→ Activity: Return the full listing unchanged, apart from leaving out its images.

→ Information provided:
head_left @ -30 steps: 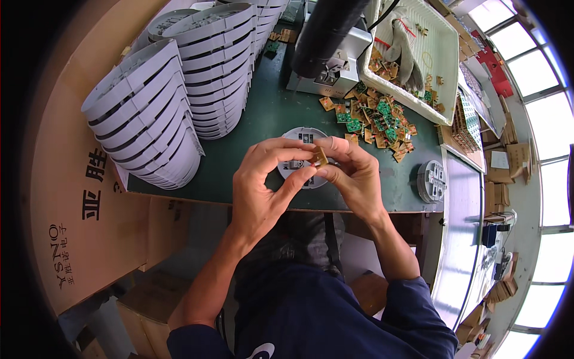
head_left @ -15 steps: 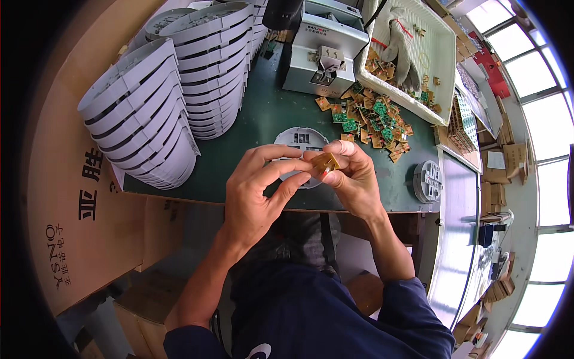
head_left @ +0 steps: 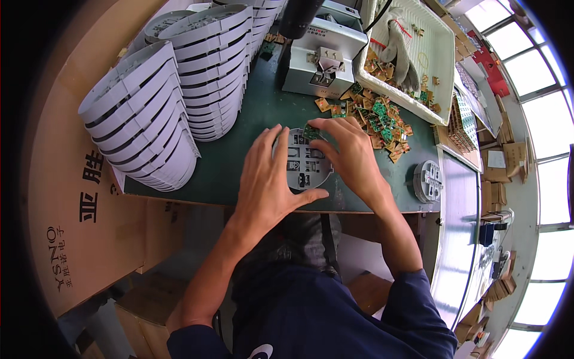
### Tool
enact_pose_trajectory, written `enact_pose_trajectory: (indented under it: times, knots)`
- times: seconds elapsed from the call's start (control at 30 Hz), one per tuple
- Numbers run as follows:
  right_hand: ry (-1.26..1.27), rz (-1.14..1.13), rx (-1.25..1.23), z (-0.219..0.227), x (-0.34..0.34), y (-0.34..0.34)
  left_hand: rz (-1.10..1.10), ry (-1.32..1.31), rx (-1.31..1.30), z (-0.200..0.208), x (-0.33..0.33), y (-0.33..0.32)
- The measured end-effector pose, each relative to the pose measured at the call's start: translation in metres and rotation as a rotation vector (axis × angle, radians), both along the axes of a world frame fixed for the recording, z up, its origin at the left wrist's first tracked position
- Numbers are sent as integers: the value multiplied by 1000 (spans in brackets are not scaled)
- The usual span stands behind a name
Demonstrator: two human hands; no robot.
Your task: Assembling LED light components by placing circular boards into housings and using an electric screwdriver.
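The left hand [head_left: 266, 176] hides the left rim of the round grey plastic base [head_left: 306, 160], and whether its fingertips press the rim cannot be told. The right hand [head_left: 353, 149] covers the base's upper right rim and part of a small green circuit board [head_left: 310, 131], pinched between thumb and fingers over the base's far edge; whether board and base touch is unclear. The left fingers stretch away from the body, thumb spread wide below the base. Bare green tabletop [head_left: 218, 170] lies left of the base and between it and the silver machine [head_left: 323, 63] beyond; the table's front edge runs just nearer than the base, and a loose circuit-board pile [head_left: 382, 122] bounds its upper right.
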State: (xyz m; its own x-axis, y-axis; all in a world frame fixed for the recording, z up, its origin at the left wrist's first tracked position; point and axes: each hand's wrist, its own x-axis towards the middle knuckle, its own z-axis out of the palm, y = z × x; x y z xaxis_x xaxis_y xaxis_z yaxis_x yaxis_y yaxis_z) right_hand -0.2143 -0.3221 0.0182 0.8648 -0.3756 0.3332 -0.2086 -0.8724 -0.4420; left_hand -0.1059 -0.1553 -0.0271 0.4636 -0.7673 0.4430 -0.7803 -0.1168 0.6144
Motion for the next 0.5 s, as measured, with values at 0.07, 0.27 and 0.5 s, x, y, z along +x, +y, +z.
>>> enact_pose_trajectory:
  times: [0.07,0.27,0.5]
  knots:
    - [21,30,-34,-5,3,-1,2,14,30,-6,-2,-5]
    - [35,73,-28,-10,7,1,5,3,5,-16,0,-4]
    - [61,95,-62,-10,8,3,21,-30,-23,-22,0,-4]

→ Task answer:
head_left @ -30 steps: 
head_left @ -15 steps: 
head_left @ +0 steps: 
### Tool
enact_pose_trajectory, written `enact_pose_trajectory: (indented under it: times, knots)`
- times: seconds elapsed from the call's start (control at 30 Hz), one per tuple
- Numbers run as follows:
  right_hand: ry (-1.26..1.27), rz (-1.14..1.13), rx (-1.25..1.23), z (-0.219..0.227), x (-0.34..0.34), y (-0.34..0.34)
  left_hand: rz (-1.10..1.10), ry (-1.32..1.31), rx (-1.31..1.30), z (-0.200..0.208), x (-0.33..0.33), y (-0.33..0.32)
- The measured end-effector pose, each relative to the pose measured at the call's start: translation in metres and rotation as a rotation vector (axis × angle, radians), both along the axes of a world frame fixed for the recording, z up, its origin at the left wrist's first tracked position
- Numbers are sent as integers: the value multiplied by 1000 (spans in brackets are not scaled)
- The usual span stands behind a name
Demonstrator: two human hands; no robot.
Your task: Assembling LED light components by placing circular boards into housings and using an electric screwdriver.
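The left hand [head_left: 266, 176] hides the left rim of the round grey plastic base [head_left: 306, 160], and whether its fingertips press the rim cannot be told. The right hand [head_left: 353, 149] covers the base's upper right rim and part of a small green circuit board [head_left: 310, 131], pinched between thumb and fingers over the base's far edge; whether board and base touch is unclear. The left fingers stretch away from the body, thumb spread wide below the base. Bare green tabletop [head_left: 218, 170] lies left of the base and between it and the silver machine [head_left: 323, 63] beyond; the table's front edge runs just nearer than the base, and a loose circuit-board pile [head_left: 382, 122] bounds its upper right.
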State: (xyz m; its own x-axis, y-axis; all in a world frame fixed for the recording, z up, its origin at the left wrist's first tracked position; point and axes: each hand's wrist, its own x-axis towards the middle knuckle, its own z-axis out of the palm, y = z × x; x y z xaxis_x xaxis_y xaxis_z yaxis_x yaxis_y yaxis_z) right_hand -0.2143 -0.3221 0.0182 0.8648 -0.3756 0.3332 -0.2086 -0.8724 -0.4420; left_hand -0.1059 -0.1553 -0.0271 0.4636 -0.7673 0.4430 -0.7803 -0.1168 0.6144
Motion for the next 0.5 s, as measured, with values at 0.07, 0.27 and 0.5 s, x, y, z along +x, +y, +z.
>>> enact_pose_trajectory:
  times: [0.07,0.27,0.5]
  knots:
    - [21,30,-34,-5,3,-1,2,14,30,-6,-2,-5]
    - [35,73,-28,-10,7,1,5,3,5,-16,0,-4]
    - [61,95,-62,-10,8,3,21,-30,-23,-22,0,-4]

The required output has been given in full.